Il pregio di queste visioni sta, a mio avviso, soprattutto altrove. Specificamente, nella ‘gamma’ educativa presente soprattutto nel primo dei suoi spettacoli in cartellone (The Story of the Story, andato in scena dopo la premiazione del Leone ed un suo ponderato discorso). E’ difficile fare ‘pedagogia’ alternativa su un palco, eppure lui ci è riuscito. Pedagogia a tratti pericolosa, rivoluzionaria rispetto al senso convenzionale che le viene dato ma molto ben spiegata per essere intesa soprattutto dai più giovani (e non derisa o svilita dai genitori).
Molto attesa, Susie Dee (insieme alla sua fidata sceneggiatrice, l’autrice australiana Patricia Cornelius, presente a Venezia) sopravanza di molti metri le aspettative di critica e pubblico con Love (che viene replicato domenica 28, mentre il talk aperto al pubblico e gratuito offerto dalle artiste è previsto per le 17 di lunedì 29 alla Sala Marceglia/Arsenale seguito da quello di Club Gewalt alle ore 18.30).

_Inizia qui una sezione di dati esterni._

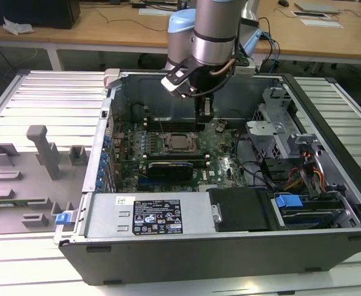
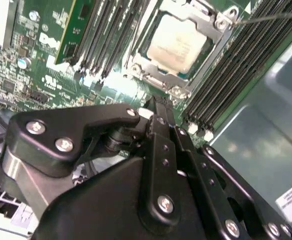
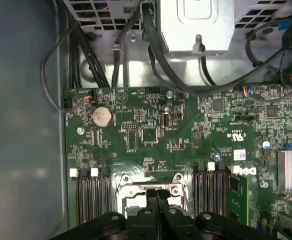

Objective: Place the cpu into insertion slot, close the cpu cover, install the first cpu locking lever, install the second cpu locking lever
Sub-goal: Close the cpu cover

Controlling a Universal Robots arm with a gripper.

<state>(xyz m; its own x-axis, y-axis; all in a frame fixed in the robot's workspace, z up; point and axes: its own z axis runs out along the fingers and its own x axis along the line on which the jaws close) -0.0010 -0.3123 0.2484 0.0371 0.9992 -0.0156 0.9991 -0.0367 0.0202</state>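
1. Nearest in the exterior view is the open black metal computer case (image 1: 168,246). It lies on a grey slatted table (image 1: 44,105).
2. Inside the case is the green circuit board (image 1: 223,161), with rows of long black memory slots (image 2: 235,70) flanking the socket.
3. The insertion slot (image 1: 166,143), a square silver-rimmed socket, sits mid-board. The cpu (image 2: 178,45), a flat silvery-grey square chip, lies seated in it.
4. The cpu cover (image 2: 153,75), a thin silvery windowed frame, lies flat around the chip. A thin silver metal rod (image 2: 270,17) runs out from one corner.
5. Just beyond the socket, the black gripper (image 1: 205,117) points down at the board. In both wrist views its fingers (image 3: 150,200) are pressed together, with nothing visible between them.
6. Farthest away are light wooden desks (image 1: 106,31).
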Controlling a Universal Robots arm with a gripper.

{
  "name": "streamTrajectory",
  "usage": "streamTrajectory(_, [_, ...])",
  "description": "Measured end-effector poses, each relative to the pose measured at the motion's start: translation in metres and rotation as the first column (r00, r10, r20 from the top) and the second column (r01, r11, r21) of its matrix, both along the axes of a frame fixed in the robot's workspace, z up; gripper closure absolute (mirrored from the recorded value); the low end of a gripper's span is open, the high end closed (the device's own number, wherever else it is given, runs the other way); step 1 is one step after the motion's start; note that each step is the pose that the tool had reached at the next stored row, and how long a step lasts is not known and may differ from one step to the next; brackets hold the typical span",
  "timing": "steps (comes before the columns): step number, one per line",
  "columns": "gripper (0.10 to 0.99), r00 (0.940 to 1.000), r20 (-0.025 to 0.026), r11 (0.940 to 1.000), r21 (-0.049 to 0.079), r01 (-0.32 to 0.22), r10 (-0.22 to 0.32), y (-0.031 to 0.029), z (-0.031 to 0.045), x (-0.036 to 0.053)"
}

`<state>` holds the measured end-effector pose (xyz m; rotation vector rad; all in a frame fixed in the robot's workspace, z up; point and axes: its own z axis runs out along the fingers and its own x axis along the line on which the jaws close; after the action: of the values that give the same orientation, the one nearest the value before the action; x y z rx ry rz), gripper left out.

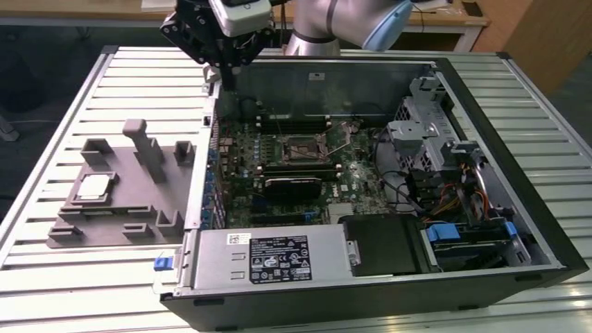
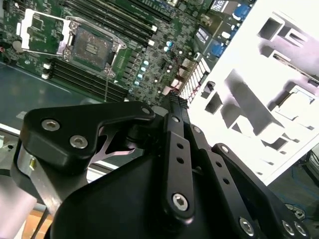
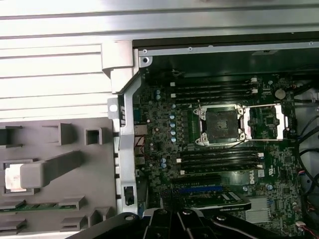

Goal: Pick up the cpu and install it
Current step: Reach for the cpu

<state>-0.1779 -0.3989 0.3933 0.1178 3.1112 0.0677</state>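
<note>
My claw (image 1: 223, 81), made of black jointed metal links, hangs with its fingers drawn together on nothing. It is above the far corner of the open computer case (image 1: 518, 208), on the exterior view's left. The cpu (image 1: 96, 187) lies well apart from the claw, outside the case and further to the exterior view's left. It is a small flat square with a pale silvery top, seated in a recess of the matt grey plastic fixture (image 1: 125, 211). Inside the case, on the green motherboard (image 3: 164, 134), is the black square socket (image 3: 222, 124), its bright metal frame swung open. Fixture and case rest on a ribbed metal table (image 1: 93, 291).
</note>
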Motion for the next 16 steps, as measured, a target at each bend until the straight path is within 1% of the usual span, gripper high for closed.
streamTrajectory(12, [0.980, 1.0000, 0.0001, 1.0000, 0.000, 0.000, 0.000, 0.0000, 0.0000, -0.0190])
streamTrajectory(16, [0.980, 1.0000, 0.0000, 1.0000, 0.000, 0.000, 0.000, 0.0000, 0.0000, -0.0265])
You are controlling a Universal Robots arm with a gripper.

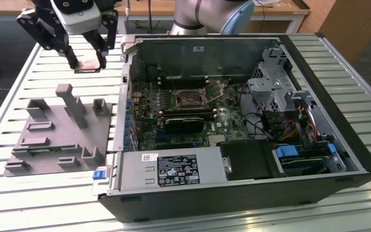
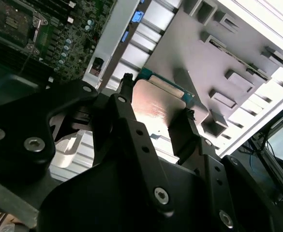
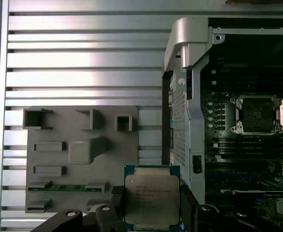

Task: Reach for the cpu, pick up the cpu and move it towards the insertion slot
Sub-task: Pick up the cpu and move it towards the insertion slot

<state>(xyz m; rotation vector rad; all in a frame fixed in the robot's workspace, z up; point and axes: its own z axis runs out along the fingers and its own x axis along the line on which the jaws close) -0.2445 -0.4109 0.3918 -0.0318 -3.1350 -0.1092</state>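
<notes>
1. The pincer (image 1: 87, 58) hangs above the slatted worktop (image 1: 31, 63), at about 10 o'clock in the exterior view, with its dark fingers pointing down.
2. The pincer is pinching the cpu (image 3: 152, 201): in both wrist views one finger presses each of two opposite edges of the chip, silvery top facing the first wrist camera. In the second wrist view the cpu (image 2: 156, 108) sits between the black fingers (image 2: 124, 121), with its green rim showing at the far edge.
3. In the exterior view the cpu (image 1: 89, 67) appears as a thin flat plate at the fingertips, lifted clear of the worktop.
4. The grey fixture block (image 1: 60, 135) lies on the worktop at about 8 o'clock in the exterior view, below the pincer and apart from it.
5. The open computer case (image 1: 237, 125) stands just beside the fixture, toward 3 o'clock.
6. The insertion slot (image 1: 190, 99) lies on the motherboard inside the case, well apart from the held cpu. In the first wrist view the insertion slot (image 3: 256, 114) shows a metal frame and dark centre.
</notes>
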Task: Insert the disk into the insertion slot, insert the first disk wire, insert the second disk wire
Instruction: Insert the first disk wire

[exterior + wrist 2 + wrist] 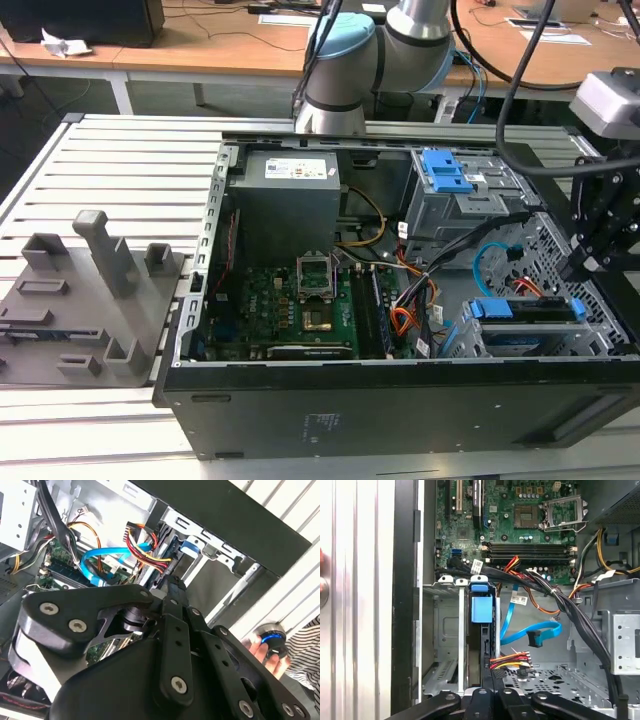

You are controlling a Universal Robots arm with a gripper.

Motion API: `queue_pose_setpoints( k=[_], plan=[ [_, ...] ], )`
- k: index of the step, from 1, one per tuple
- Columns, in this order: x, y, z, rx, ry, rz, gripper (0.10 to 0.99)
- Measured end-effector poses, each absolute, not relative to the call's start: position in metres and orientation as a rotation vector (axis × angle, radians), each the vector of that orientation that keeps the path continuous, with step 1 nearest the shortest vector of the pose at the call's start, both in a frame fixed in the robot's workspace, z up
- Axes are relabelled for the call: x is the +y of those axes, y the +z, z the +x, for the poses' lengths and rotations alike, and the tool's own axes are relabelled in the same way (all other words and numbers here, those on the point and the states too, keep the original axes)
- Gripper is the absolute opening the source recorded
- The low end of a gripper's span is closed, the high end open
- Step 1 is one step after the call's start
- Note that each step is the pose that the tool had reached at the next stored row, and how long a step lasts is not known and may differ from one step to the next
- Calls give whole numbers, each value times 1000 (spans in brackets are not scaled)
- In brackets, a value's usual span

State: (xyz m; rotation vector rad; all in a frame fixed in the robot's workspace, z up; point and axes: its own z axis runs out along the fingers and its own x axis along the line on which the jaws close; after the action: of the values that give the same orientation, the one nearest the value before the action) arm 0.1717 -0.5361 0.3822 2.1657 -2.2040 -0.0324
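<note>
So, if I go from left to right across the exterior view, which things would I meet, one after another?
First the grey fixture tray with upright blocks → green motherboard → orange cable → the disk in its blue carrier.

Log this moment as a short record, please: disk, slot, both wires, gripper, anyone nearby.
disk: disk sits in the insertion slot
first disk wire: likely the red-yellow-black bundle, which reaches the disk's rear edge; whether it is seated is unclear
second disk wire: light-blue loop, dark plug hanging free, not connected
gripper: gripper at the disk's rear, next to the bundle
person: a hand beyond the case wall
</note>
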Motion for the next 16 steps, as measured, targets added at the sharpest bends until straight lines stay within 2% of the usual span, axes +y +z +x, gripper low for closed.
queue_pose_setpoints(
  k=[16],
  plan=[
    [-536, 383, 141, -2204, -33, 2166, 106]
  ],
)
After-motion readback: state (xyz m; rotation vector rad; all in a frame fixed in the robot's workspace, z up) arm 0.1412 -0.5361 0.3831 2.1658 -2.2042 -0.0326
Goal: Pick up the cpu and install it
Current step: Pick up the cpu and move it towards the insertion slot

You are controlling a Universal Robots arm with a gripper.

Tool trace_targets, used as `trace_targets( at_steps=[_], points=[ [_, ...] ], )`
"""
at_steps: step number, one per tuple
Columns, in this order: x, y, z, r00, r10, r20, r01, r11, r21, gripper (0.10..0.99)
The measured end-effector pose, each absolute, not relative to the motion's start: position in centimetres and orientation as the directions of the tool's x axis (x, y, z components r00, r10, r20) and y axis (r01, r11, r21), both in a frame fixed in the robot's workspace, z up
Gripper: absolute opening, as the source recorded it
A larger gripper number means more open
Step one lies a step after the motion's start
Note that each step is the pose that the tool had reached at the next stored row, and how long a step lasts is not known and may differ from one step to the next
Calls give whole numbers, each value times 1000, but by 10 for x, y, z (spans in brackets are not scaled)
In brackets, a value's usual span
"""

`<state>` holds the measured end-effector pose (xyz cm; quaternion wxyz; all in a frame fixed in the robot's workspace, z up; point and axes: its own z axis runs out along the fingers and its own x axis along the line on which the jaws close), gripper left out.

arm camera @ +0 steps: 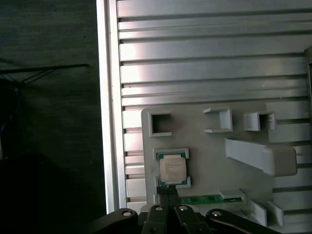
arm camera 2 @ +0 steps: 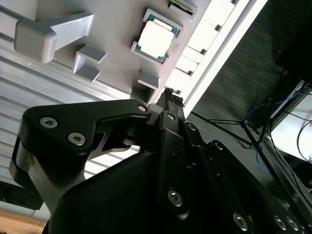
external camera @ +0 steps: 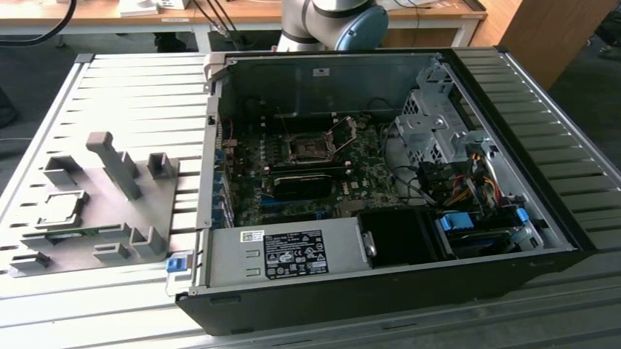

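black pincer (arm camera: 166, 189) tips together, holding nothing | silvery square cpu (arm camera: 173, 169) sat in grey plastic tray (arm camera: 204, 146) | green memory stick (arm camera: 209, 199) right alongside

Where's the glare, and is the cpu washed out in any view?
Second wrist view: cpu lid nearly blown out white, table edge glaring. First wrist view: cpu lid evenly lit, bright bands across the table slats. Exterior view: computer case interior in shade.

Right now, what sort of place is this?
Probably a robot lab set up for computer assembly: an open computer case on a slatted metal table, a grey holder with the cpu in it, and a robot arm behind.
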<state>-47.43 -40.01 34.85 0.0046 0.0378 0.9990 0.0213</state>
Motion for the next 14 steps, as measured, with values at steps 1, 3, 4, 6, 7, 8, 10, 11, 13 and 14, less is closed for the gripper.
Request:
trace_targets(
  at_steps=[1,3,4,6,7,8,10,11,13,14],
  points=[
    [-474,-400,348,-997,76,-8,75,996,43,106],
    [-474,-400,347,-997,76,-8,75,996,43,106],
    [-474,-400,347,-997,76,-8,75,996,43,106],
    [-474,-400,346,-997,76,-8,75,996,43,106],
    [-474,-400,345,-997,76,-8,75,996,43,106],
    [-474,-400,345,-997,76,-8,75,996,43,106],
    [-474,-400,344,-997,76,-7,75,996,43,106],
    [-474,-400,343,-997,76,-7,75,996,43,106],
    [-474,-400,342,-997,76,-7,75,996,43,106],
    [-474,-401,342,-997,76,-7,75,996,43,106]
  ],
)
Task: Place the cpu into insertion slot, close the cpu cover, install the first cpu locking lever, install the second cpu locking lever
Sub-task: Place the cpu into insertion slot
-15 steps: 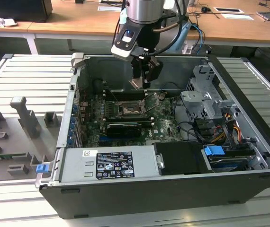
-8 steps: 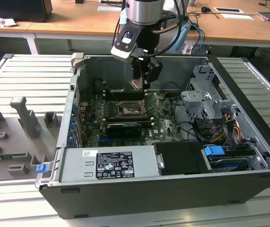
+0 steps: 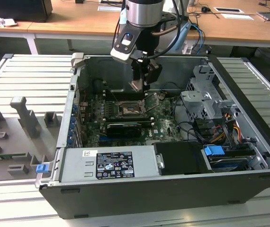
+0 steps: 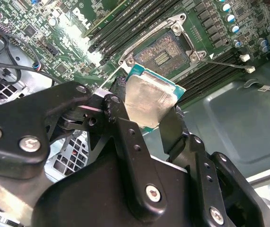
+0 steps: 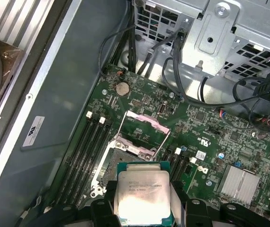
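The fingers (image 4: 125,137) are shut tight on the cpu (image 4: 151,99), one on each of two facing edges. They hold it up in the air above the insertion slot (image 4: 166,54), not touching it. The cpu is a small flat square with a shiny grey metal top and a green rim. I think it is very light and stiff, so it will not bend or droop. The metal top looks smooth, so it could slip if the grip were loose. I think it is also easy to hurt, and its under side and the tiny pins in the slot should not get bumped or scraped. The thin edges look like the best place to hold it, just as the fingers grip it here. The cpu cover (image 5: 147,120) seems to stand open at the side of the slot away from the cpu, with thin wire levers (image 5: 119,127) right beside the slot. Some things are hard to see. The under side of the cpu is hidden. In the first wrist view the cpu hides the near edge of the slot. The pins in the slot are too small to make out. I cannot tell if the cpu's corners line up with the slot.
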You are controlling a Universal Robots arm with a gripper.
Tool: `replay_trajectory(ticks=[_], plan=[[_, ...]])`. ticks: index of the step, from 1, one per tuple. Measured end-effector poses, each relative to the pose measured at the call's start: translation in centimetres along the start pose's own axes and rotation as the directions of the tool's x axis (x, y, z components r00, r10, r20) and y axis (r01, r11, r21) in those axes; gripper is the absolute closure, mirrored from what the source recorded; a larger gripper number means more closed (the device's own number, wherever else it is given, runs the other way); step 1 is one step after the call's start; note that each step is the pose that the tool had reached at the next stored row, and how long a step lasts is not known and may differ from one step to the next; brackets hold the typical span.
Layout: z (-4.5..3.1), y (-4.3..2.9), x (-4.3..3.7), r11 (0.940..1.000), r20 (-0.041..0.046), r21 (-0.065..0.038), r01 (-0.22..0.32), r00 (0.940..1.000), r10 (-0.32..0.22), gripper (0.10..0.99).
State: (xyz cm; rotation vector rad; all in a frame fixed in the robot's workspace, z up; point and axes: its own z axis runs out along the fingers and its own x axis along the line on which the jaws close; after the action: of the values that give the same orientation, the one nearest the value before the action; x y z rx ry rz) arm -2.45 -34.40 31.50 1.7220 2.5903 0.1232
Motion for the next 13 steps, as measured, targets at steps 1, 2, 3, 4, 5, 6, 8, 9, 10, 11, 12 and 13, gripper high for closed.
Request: replay_trajectory(ticks=[1,2,3,4,5,6,8,9,10,11,12,13], plan=[[0.05,-0.01,0.00,1.0000,0.0001,0.000,-0.001,1.0000,0.001,0.561],[0.09,-0.01,0.00,1.0000,0.0002,0.000,-0.002,1.0000,0.002,0.561],[0.14,-0.01,0.00,1.0000,0.0003,0.000,-0.003,1.0000,0.003,0.561],[0.17,-0.01,0.00,1.0000,0.0003,0.000,-0.004,1.0000,0.004,0.561],[0.19,-0.02,0.00,1.0000,0.0003,0.000,-0.004,1.0000,0.004,0.561],[0.22,-0.02,0.00,1.0000,0.0004,0.000,-0.005,1.0000,0.005,0.561],[0.28,-0.03,-0.01,1.0000,0.0005,0.000,-0.007,1.0000,0.007,0.561],[0.32,-0.03,-0.01,1.0000,0.0006,0.000,-0.008,1.0000,0.008,0.561],[0.34,-0.03,-0.01,1.0000,0.0007,0.000,-0.008,1.0000,0.008,0.561],[0.39,-0.03,-0.01,1.0000,0.0007,0.000,-0.009,1.0000,0.009,0.561],[0.44,-0.04,-0.01,0.9999,0.0009,0.000,-0.011,0.9999,0.011,0.561],[0.48,-0.04,-0.01,0.9999,0.0009,0.000,-0.012,0.9999,0.012,0.561]])
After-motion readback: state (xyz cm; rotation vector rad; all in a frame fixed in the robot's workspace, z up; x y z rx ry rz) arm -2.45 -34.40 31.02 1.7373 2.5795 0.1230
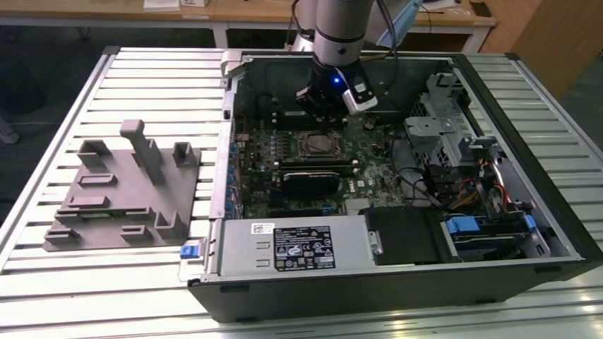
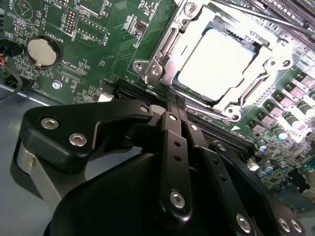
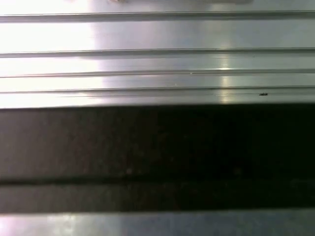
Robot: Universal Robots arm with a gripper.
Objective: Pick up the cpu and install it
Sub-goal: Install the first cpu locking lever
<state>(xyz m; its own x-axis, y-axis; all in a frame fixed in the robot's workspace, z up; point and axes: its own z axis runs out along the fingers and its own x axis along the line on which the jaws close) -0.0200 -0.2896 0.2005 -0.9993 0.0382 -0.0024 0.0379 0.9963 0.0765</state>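
Note:
The cpu [image 2: 216,63] lies flat in the motherboard socket, its silvery face up, with the metal socket frame [image 2: 162,59] around it. In the exterior view the socket [image 1: 315,145] sits mid-board inside the open computer case [image 1: 527,134]. My gripper [image 1: 323,113] hangs just behind the socket, above the board. In the second wrist view its black fingers [image 2: 170,115] run together to a narrow tip [image 2: 170,96] beside the frame's corner. The gripper is shut and holds nothing.
A grey plastic fixture [image 1: 123,198] lies on the slatted table [image 1: 141,78] at the exterior view's left. Inside the case are a grey box with a white label [image 1: 292,244], drive cages [image 1: 443,120] and cables. A coin battery [image 2: 43,51] sits on the board.

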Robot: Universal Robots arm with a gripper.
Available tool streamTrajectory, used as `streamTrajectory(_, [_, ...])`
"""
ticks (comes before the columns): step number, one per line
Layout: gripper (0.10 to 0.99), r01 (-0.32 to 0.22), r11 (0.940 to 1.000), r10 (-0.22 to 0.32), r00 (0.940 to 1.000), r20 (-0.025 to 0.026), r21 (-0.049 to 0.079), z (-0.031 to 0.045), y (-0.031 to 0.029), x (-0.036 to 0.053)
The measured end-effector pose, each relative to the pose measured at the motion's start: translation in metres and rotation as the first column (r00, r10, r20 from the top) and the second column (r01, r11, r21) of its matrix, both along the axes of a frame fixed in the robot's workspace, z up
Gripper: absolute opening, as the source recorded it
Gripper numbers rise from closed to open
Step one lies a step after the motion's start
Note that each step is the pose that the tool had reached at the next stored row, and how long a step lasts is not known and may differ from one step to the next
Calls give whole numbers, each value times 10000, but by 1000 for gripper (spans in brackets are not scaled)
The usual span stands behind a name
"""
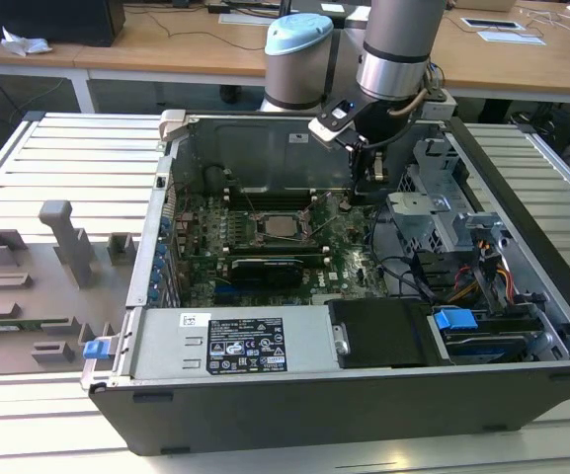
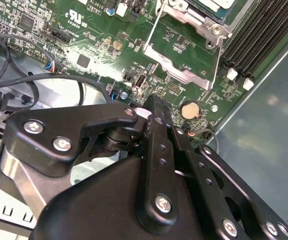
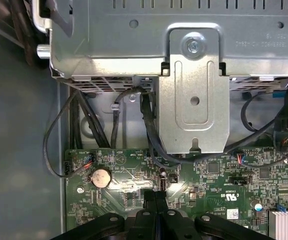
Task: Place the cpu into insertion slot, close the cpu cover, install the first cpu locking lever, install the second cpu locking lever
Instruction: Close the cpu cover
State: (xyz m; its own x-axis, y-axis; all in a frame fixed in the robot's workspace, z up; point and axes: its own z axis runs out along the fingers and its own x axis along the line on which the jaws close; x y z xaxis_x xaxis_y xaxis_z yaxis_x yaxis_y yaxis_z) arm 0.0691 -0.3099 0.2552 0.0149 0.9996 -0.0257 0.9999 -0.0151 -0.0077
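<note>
Arm: reaching down from the back into the open computer case [image 1: 364,415], with the jaws low over the green board [image 3: 208,185].
Jaws: pinched right together, fingertips [image 3: 151,200] meeting with nothing between them. They're empty.
Beside the jaws: a coin battery [image 3: 101,177] sits on the board just off the tips, clear of them, and shows in both wrist views.
Beyond the jaws: a silver drive bracket [image 3: 193,90], with black cables [image 3: 148,132] looping out from under it onto the board.
Chip [image 1: 285,225]: silver top up, lying in the socket, well apart from the jaws and off to the exterior view's left of them.
Socket [image 1: 262,229]: square, metal-bordered, out in the middle of the board, nowhere near the tips.
Cover [image 2: 176,70]: in the second wrist view its silver frame edge is the part of the socket nearest the jaws. I can't tell whether it lies flat or stands lifted.
Levers [image 2: 152,31]: thin wires running along the frame's sides. I can't tell if they're latched.
Memory slots [image 2: 263,35]: long dark rows on the far side of the socket from the jaws.
Black card [image 1: 265,269]: long, lying past the socket and away from the jaws.
Desk [image 1: 47,158]: slatted and pale, carrying the case, with grey blocks [image 1: 67,242] well away from the jaws.
</note>
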Motion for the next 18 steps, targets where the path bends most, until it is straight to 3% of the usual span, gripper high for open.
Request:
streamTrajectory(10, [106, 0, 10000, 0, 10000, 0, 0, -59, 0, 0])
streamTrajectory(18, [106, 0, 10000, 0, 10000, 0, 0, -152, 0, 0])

La pièce vuole raccontare qualcosa di diverso: come amano le persone che tutti disprezzano (in questo caso tre tossici, due ragazze ed un ragazzo che vivono una sorta di menage à trois costretti dal bisogno di non restare soli).
Ci riesce e va oltre - siamo carpe che dibattono in un torrente con poca acqua, non siamo pesci rossi ma grossi e grassi pesci senza spazio vitale - perché racconta la dipendenza, uno dei tratti fondamentali dell’amore, tutt’uno con lo sfruttamento e lo fa con una scena scarna, efficacissima dove il ‘terzo uomo’ - l’arbitro della ridda di emozioni fortissime - è un astuto gioco di ombre che dipartono dal corpo degli attori e riempiono le quinte del teatro in ogni dove.
Tutto il pubblico attendeva soprattutto Shit il prossimo spettacolo in programma (lunedì 29 luglio) del duo di Melbourne ma Love li ha lasciati letteralmente esterrefatti e non pochi, me compresa, hanno pianto con un misto di ammirazione e profonda gratitudine.
Delude il teatro di parola di Lucia Calamaro, che alterna brillanti elocuzioni e frasi dalla straordinaria profondità a un meccanismo che non parte mai, inceppato tra il sarcasmo grottesco e le elocuzioni sui massimi sistemi che sono un po’ la sua cifra stilistica.
Ottima, al contrario del testo, la prova attoriale di Alfredo Angelici, Cecilia Di Giuli, Simona Senzacqua, Francesco Spaziani che hanno elevato una drammaturgia difficile e piatta non aiutata da scenografia e costumi, anche firmati dalla Calamaro, che hanno restituito altra freddezza.
Monica Capuani porta in scena le sue traduzioni di testi straordinari (Love and Information di Caryl Churchill; Ecuba di Marina Carr; Frozen di Bryony Lavery; L’incisione di Mark Ravenhill; The Pride di Alexy Kaye Campbell; Orfani d’agosto di John Guare; Boys Will Be Boys di Melissa Bubnic; Orestea di Robert Icke; Gli Antipodi di Annie Baker) lette da gruppi di studenti.
Certa circolarità tersicorea vista in Luz è molto vicina all’unico pezzo di coreografia pura messo in scena dagli studenti di MK (Michele Di Stefano) per metà danzatori puri e per metà attori - che ricorda molto da vicino una rivisitazione dei dervisci che danzano solo in senso orizzontale ma era quello che ha più cercato di lavorare sulla ricetta, inventando un movimento che coinvolge soprattutto il torso e che trasformava ogni attore in una sorta di mestolo e tutti insieme in fruste impazzite lungo un asse definito.
E’ la classe di Susie Dee - che insolitamente inserisce un sonoro registro buffo e di danza per parlare dei temi cari al suo teatro: oppressione e condizione femminile - a strappare gli altri applausi più copiosi. E’ una coreografia ed una recitazione coraggiose con uso asincrono delle luci che parte da un matrimonio combinato ed una deflorazione per svolgersi coraggiosamente in una ballata tragica con un omicidio senza colpevoli perché tutti siamo colpevoli mentre anneghiamo in una canzone pop.
E’ tuttavia la classe di Julian Hetzel (che chiude la maratona) a dare la lezione più politica di questa Biennale.